Initial tests of jet-fighter style canopies were not encouraging - with a polycarbonate version shattering in impact tests, while an aerospace canopy flexed too much.
That is why the most recent focus has been on a more rigid roll hoop structure that would deflect flying debris away from the driver's head.
Speaking recently about work on this area, F1 race director Charlie Whiting said research had thrown up some unforeseen complications.
"It is very difficult to find something that is strong enough to stop a wheel and allows the driver to actually drive the car without being adversely affected by the presence of this structure in front of him," explained Whiting.
"One of the things that surprised us during this research of throwing a wheel through a cannon onto the roll structure was that you would think that it [the wheel] would immediately bounce off.
"But it doesn't unfortunately. It continues because of the tyre deflection. It takes a long time for it to have upward motion beyond where it hits the roll structure.
"So that is the reason the structure has to be so high. We found it has to be 20 centimetres higher than the top of the driver's head, which makes it quite a big substantial structure.
"It is not simple - in fact research is still going on, and will continue to do so, until we find a solution."
BIANCHI CIRCUMSTANCES UNIQUE
Although the nature of Bianchi's crash has put the focus on better head protection, Whiting has warned that no cockpit cage may ever have been strong enough to withstand such an impact.

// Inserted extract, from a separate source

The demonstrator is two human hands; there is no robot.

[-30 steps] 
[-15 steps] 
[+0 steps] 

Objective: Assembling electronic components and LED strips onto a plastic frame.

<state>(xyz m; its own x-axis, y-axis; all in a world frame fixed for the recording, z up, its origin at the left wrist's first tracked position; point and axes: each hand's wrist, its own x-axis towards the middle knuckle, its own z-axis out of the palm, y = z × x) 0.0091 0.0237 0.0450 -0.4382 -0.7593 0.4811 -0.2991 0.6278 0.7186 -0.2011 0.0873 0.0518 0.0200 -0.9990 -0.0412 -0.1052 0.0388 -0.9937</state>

"Early indications are that the forces exerted on the roll structure, for example on Jules' car, were way in excess of test loads," he said.
"I have a strong suspicion that under those exact circumstances, it might be very hard to find a solution given how difficult it currently is to find a solution to stop a wheel hitting a driver's head.
"I have a strong suspicion that it will probably be impractical to try to cater for that precise incident again, but that is not to say we cannot improve.
"History has shown that we have always made efforts to try to make things better.
"Lots of incidents have happened, none perhaps as serious as the [Bianchi] one, but we do attempt to learn from every incident if we possibly can."